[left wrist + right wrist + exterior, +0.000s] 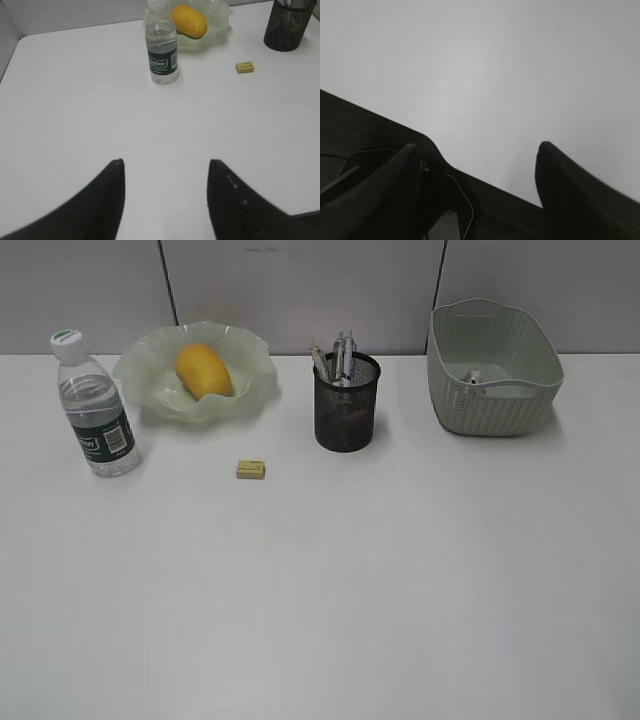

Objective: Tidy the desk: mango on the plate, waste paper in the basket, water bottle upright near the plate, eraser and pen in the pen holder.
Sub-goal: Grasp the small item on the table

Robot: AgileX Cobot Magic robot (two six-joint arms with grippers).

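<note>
On the white desk the yellow mango lies in the wavy green plate. The water bottle stands upright left of the plate. A small tan eraser lies on the desk in front of the plate. The black mesh pen holder holds several pens. The waste paper sits inside the green basket. Neither gripper shows in the exterior view. My left gripper is open over bare desk, with the bottle, mango, eraser and pen holder ahead. My right gripper is open and empty at the desk edge.
A grey panelled wall runs behind the desk. In the right wrist view a dark area lies below the desk edge.
</note>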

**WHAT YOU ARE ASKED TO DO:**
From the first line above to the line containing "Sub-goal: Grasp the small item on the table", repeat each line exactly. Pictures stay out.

**RESULT:**
[left wrist + right wrist + exterior, +0.000s] 

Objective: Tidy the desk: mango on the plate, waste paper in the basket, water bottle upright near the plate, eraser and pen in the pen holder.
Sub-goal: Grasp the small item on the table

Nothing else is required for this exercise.